Cytowaliśmy już fragmenty noty, jaką 16 maja wystosował do brytyjskiego premiera Wojciech Korfanty. Warto dodać, że na brytyjski atak polityczny odpowiedział także polski rząd. 18 maja premier Wincenty Witos wygłosił w Sejmie Ustawodawczym przemówienie, w którym prawa Polski do Śląska określił jako „niezbywalne”.
Ta medialna „wojna” trwała praktycznie do końca powstania. 19 maja z kolei brytyjski premier Loyd George udzielił prasie wywiadu, w którym przekonywał, że Polska nie powinna otrzymać Śląska. Rząd Francji odpowiedział na to propolską notą dyplomatyczną do rządu Wielkiej Brytanii.
Tymczasem chociaż powstańczy front zasadniczo się ustabilizował, to na różnych jego odcinkach trwały lokalne walki. 13 maja w wyniku niemieckiego szturmu pod Szypowicami, powstańcy utracili tam przyczółek na lewym brzegu Odry. Tego dnia toczyły się zacięte walki także pod Krośnicą, Kamieniem Śląskim i Gogolinem, a dzień później także pod Starym Olesnem, Wędrynią i Strzebniowem.
Tego samego dnia Niemcy podjęli próbę sforsowania Odry pod Tworkowem. Ten atak udaremniły powstańcze posterunki nad rzeką.

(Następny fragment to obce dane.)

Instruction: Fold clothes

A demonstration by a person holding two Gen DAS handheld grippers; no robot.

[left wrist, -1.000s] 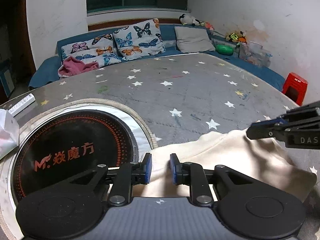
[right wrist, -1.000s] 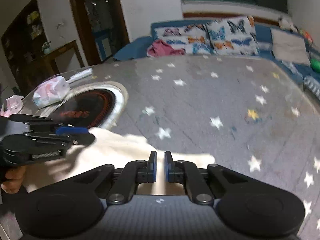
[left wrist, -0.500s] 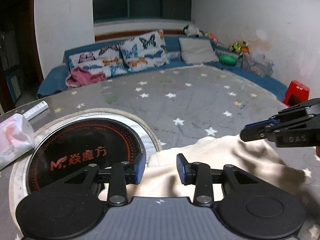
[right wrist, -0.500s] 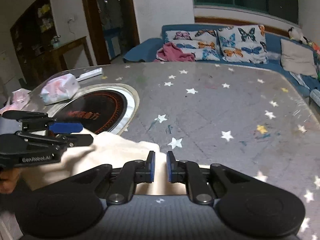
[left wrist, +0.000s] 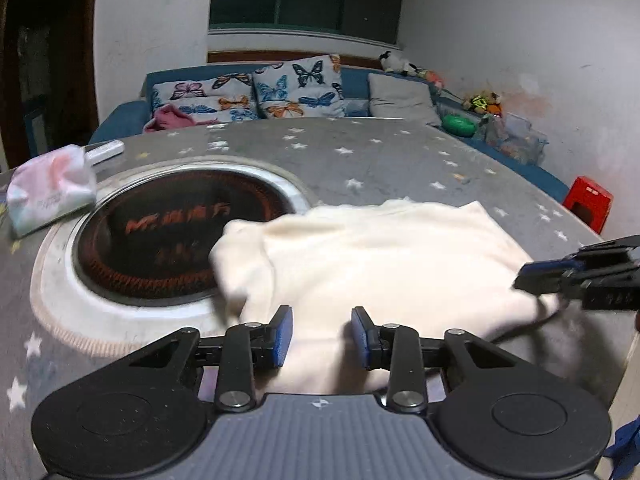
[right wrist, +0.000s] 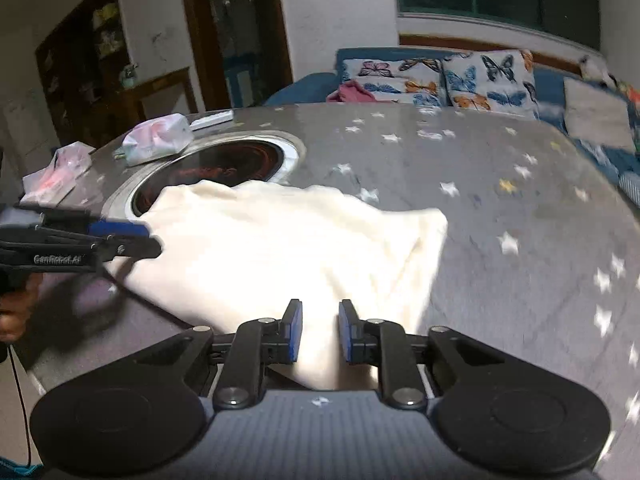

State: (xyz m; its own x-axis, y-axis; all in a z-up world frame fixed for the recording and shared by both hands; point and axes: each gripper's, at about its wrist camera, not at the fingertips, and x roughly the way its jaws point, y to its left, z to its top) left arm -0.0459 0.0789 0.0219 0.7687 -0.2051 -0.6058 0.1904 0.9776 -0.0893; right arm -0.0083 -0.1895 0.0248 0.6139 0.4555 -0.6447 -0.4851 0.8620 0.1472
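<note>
Cream garment lies bunched on the star-patterned counter, near edge toward the cameras, one side draped over the rim of the round black cooktop sunk in the counter. Left tongs sit low over the near hem, blue pads spread with cloth showing in the gap, nothing pinched. Right tongs the same story from the other side: pads apart, pale fabric between them, no grip. From the left view, the right tongs reach in at the garment's right edge; from the right view, the left tongs hover at its left edge. Both pictures are motion-blurred. A pastel tissue pack rests beside the cooktop, a white remote just behind it. Butterfly pillows line the blue sofa beyond.
</note>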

Następnego dnia z kolei powstańcy podjęli próbę rozszerzenia powstania na drugi brzeg Odry. Oddziały Grupy Południe strzegące frontu w okolicach Bukowa przeszły przez wąską w rejonie Raciborza Odrę i dokonały wypadu w głąb niemieckich pozycji. Miał to być odwet za podobne wyprawy, które w poprzednich dniach przeprowadzili Niemcy.